Nachschau zu Antifa und Demo-Kreide heute Abend im Stadtrat

? RUDOLF GAFNER

«Die Berner Polizei hat den Schutz des Eigentums total vernachlässigt, um seitens der Demonstrationsteilnehmer keine Ausschreitungen zu provozieren», sagt CVP-Stadtrat Daniel Kast, dessen Motion heute Abend im Rat behandelt wird. Der Vorstoss betrifft die neue Erscheinung an Demonstrationen, Parolen mit Kreide an Wände zu kritzeln, statt mit Sprühfarbe zu sprayen. Der neue Trend in Szenekreisen auf Kurt Wasserfallens Vergleich von Demo-Randalierern mit Terroristen anspielend ironisch «al-Kraida» genannt trat erstmals massiv am «4. Antifaschistischen Abendspaziergang» vom März 2003 auf. Nachdem im Vorjahr heftiges Sprayen zu einem Polizeieinsatz geführt hatte, unterbanden die Veranstalter dieses Jahr jegliches Sprayen auf dass aber gleichwohl «die Stadt bunt» werde, verteilten Antifas Strassenkreide.

Die Polizei sahs zunächst recht gelassen, da die in politisch brenzliger Atmosphäre vorbereitete Demonstration sonst «ruhig» verlaufen sei; es gebe «kaum Sachbeschädigung» zu beklagen, Kreide sei ja eher leicht fortzuputzen. Das aber sahen Berns Innenstadt-Organisationen, Leiste, Gewerbetreibende und bürgerliche Politiker so auch die CVP mit ihrer aktuellen Motion gänzlich anders:Der Trend sei «Besorgnis erregend», Kreidekritzeln sei «massive Sachbeschädigung», der «Schaden beträchtlich», die Polizei dürfe «bei künftigen Demos keine Toleranz walten lassen».

Polizei und Regierung handelten

Die Polizei ging über die Bücher und leitete eine Kehrtwende ein: Einerseits hatte sie «die Sandstein-Problematik» zu wenig bedacht, wie es Stapo-Sprecherin Franziska Frey gestern auf Anfrage formulierte: die Kreide war nicht so leicht zu entfernen. Anderseits war die Polizei «sich der rechtlichen Situation zu wenig bewusst», wie Infochef Franz Märki schon bei früherer Gelegenheit einräumte: Kreidekritzeln fällt unter Sachbeschädigung, ist bei Demonstrationen von Amts wegen zu verfolgen.
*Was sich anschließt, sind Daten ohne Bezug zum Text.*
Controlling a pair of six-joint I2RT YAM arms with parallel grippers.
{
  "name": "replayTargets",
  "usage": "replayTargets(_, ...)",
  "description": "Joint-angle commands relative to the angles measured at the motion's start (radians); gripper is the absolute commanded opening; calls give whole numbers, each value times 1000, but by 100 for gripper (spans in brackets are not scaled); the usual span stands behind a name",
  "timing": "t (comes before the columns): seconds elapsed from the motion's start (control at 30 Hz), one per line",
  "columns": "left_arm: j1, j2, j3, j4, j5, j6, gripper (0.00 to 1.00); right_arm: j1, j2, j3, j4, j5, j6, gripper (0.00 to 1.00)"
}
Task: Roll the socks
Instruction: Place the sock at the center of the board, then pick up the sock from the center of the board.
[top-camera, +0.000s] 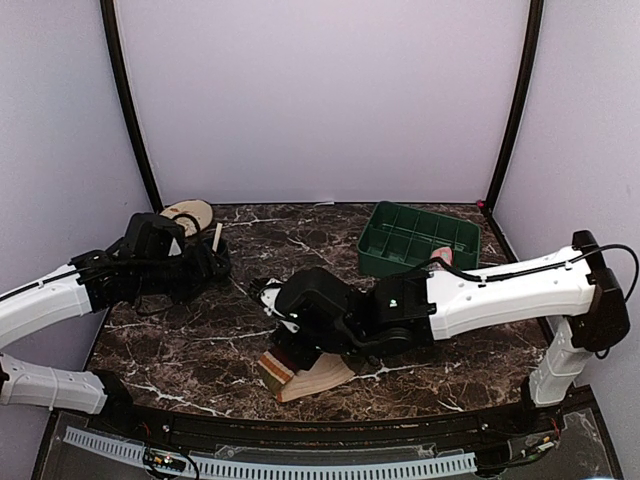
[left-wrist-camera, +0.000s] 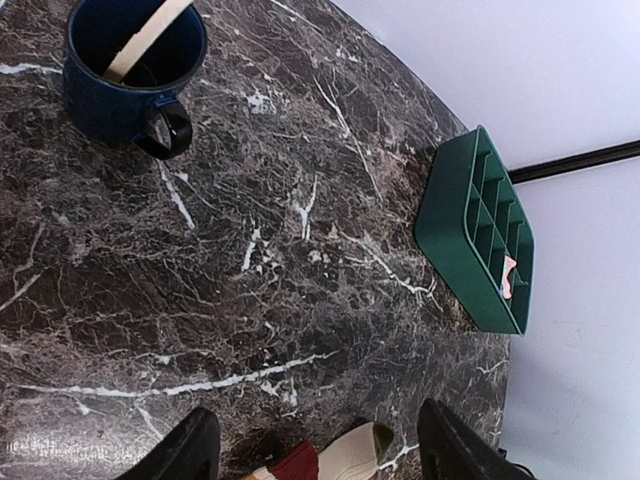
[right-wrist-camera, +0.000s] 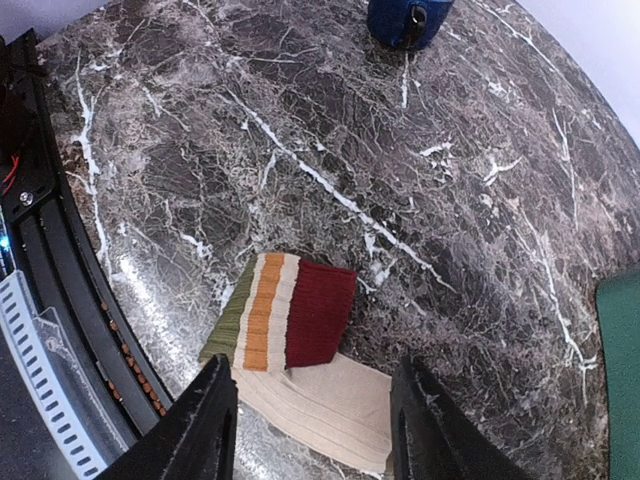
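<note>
The tan sock (right-wrist-camera: 295, 325) lies flat, well apart from the green tray (left-wrist-camera: 450, 225), on its near side; it looks light and limp, best pinched at its striped cuff (right-wrist-camera: 265, 320). The pink sock (left-wrist-camera: 508, 277) sits inside a tray compartment. The right gripper (right-wrist-camera: 312, 415), over the tan sock, and the left gripper (left-wrist-camera: 318, 450) stand spread, empty. The marble table (right-wrist-camera: 300, 130) looks hard, glossy, enclosed by pale walls (top-camera: 320, 90)
</note>
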Motion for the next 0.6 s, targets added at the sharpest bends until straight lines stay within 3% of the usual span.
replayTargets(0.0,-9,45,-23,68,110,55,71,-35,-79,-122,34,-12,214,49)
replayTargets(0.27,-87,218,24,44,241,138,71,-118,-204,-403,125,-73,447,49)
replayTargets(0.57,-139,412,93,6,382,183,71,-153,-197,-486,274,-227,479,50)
Dies will die Stapo tun: «Wir haben das Ziel, das künftig zu verhindern», so Frey gestern, «Kreideln wird grundsätzlich gleich behandelt wie Sprayen.»
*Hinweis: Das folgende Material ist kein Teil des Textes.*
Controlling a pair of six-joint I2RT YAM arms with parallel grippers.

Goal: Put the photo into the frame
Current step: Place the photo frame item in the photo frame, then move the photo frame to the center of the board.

Motionär Kast wirds gern hören, doch der Groll darüber bleibt, dass das Entfernen «einmal mehr» den Ladenbetreibern und Hausbesitzern überlassen wurde. Und er findet, wenn die Stadt schon nicht bereit sei, Opferhilfe für Demo-Geschädigte zu leisten (wie es die FDP gefordert hatte), solle sie immerhin per Umfrage die Schäden erheben lassen und die Kosten «zumindest teilweise zurückerstatten».

Der Gemeinderat hält entgegen, Kast renne insoweit offene Türen ein, als die Exekutive «von sich aus gehandelt», «Zeichen gesetzt» habe mit dem Angebot an Private, die Kreidegraffitis auf Stadtkosten entfernen zu lassen. Wie die Regierung in ihrer Antwort auf die CVP-Motion nun bilanziert, haben 154 Eigentümer davon Gebrauch gemacht, was die Stadt rund 20’000 Franken kostete. Extra eine Umfrage zu machen, finde der Gemeinderat indes «nicht zweckdienlich».

Die Säuberungsaktion fand im Mai statt, als die Krieg-in-Irak-Demowelle und die Kreidemode verebbte. Heute, da das Parlament das Thema aufarbeitet, ist, was vor wenigen Monaten viele Gemüter erhitzte und die Polizei arg auf Trab brachte, schon wieder kein Thema mehr, fürs Erste immerhin. Für die Stapo jedenfalls ist das Leid mit der Kreid, kaum hat sie ihm den Kampf angesagt, laut Frey bereits wieder «kein Schwerpunktthema» mehr.